Wir wissen um die Zukunftsängste der Beschäftigten und Unternehmensinhaber und können sie gut nachvollziehen. Deshalb haben wir es uns als Transformationsnetzwerk Nordschwarzwald zur Aufgabe gesetzt, die Transformation der Automobil- und Elektroindustrie in der Region proaktiv mitzugestalten. Unser Anspruch ist es, gemeinsam mit den Unternehmen Zukunftsperspektiven zu entwickeln und die Beschäftigungsfähigkeit zu stärken.
Die Antwort auf die Transformation ist aber nicht die Abschottung von den Weltmärkten und die Begrenzung der Migration nach Deutschland. Baden-Württemberg ist das Bundesland mit der höchsten Exportquote und mehr als ein Drittel der Bevölkerung in Baden-Württemberg hat einen Migrationshintergrund. Wir brauchen mehr gesteuerte Zuwanderung aus dem Ausland und nicht weniger, um unseren zukünftigen Fachkräftebedarf zu sichern.
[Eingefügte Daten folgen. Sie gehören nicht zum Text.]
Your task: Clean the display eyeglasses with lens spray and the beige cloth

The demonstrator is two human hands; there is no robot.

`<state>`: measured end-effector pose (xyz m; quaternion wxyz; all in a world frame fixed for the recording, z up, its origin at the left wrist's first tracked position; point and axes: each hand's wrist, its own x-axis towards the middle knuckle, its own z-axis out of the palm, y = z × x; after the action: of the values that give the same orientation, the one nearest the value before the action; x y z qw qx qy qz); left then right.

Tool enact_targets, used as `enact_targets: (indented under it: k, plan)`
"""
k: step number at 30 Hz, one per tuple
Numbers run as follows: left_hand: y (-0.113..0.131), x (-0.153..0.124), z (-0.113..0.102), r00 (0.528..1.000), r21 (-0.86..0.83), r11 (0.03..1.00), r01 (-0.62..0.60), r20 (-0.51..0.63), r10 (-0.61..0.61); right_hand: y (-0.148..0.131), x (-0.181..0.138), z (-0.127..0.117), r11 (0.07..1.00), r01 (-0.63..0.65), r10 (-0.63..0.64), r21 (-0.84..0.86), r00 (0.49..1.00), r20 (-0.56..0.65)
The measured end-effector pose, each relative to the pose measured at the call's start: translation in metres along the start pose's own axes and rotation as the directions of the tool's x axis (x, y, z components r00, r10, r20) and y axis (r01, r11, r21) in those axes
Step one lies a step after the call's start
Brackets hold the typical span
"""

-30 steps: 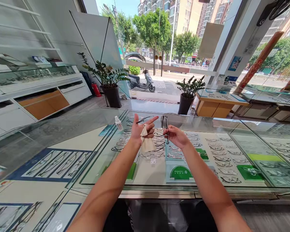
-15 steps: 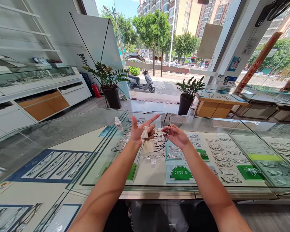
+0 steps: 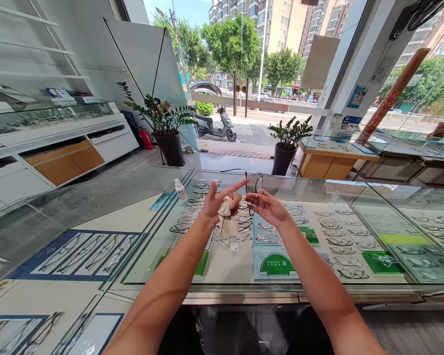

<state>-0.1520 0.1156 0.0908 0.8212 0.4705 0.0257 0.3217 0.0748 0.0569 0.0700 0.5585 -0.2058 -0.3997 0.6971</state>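
My left hand (image 3: 221, 202) has a cream cleaning cloth (image 3: 228, 224) gripped in its lower fingers, and the cloth hangs down over the counter. Its thumb and index finger are stretched out, the index tip close to a temple of the glasses. With my right hand (image 3: 272, 207) I pinch a pair of dark-framed eyeglasses (image 3: 259, 184), held up above the glass counter with one lens rim upright. The fingers hide part of the frame. A white spray bottle (image 3: 180, 190) stands on the counter left of my left hand.
Under the glass counter top (image 3: 222, 276) lie several rows of eyeglasses (image 3: 340, 241) and a green-and-white display card (image 3: 277, 266). A thin dark temple-like piece (image 3: 233, 170) lies by the far edge. Potted plants (image 3: 284, 153) stand beyond the counter.
My left hand has shifted slightly right, its index finger closer to the glasses, and the cloth has moved with it. The glasses have turned a little in my right hand.
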Motion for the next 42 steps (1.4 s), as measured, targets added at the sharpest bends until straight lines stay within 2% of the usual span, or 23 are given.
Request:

Wir betrachten es mit Sorge, dass über die Hälfte der Bürgerinnen und Bürger in Baden-Württemberg mit der Demokratie in Deutschland unzufrieden ist. Doch die Wahl von extremistischen Parteien ist kein Beitrag zur Lösung der Zukunftsängste und Sorgen. Vielmehr ist die Wirtschaft im Nordschwarzwald und darüber hinaus auf die freiheitliche Demokratie und einen funktionierenden gesellschaftlichen Zusammenhalt angewiesen.
Deshalb setzen wir uns für unsere freiheitlich-demokratische Grundordnung ein. Wir stehen für Freiheit, Demokratie, Vielfalt, Sicherheit, Zusammenhalt und ein weltoffenes Miteinander. All das sind Werte, die Orientierung und Perspektiven bieten. Wir sagen deutlich: Unsere Wirtschaft ist auf die freiheitliche Demokratie und einen funktionierenden gesellschaftlichen Zusammenhalt angewiesen. Der Einsatz für unsere Werte ist auch ein Einsatz für den Erhalt sicherer Arbeitsplätze und für den Wohlstand in unserer Region.
Unseren Wohlstand verdanken wir auch unserer Weltoffenheit und Vielfalt. Beides sind wichtige Erfolgsfaktoren für die Unternehmen im Nordschwarzwald. Deshalb sehen wir nicht dabei zu, wie die Kultur des Miteinanders untergraben wird, sondern stellen uns entschlossen gegen jede Form von Rassismus, religiöser Diskriminierung und Antisemitismus. Wir treten entschlossen dafür ein, dass sich alle Menschen in unserem Land sicher fühlen – unabhängig von Herkunft, Staatsangehörigkeit oder Religion.
Gemeinsam können wir die Transformation gestalten und die Geschichte einer freiheitlichen und wirtschaftlich erfolgreichen Region fortschreiben. Einer Region, die Toleranz, Zusammenhalt und Weltoffenheit vereint.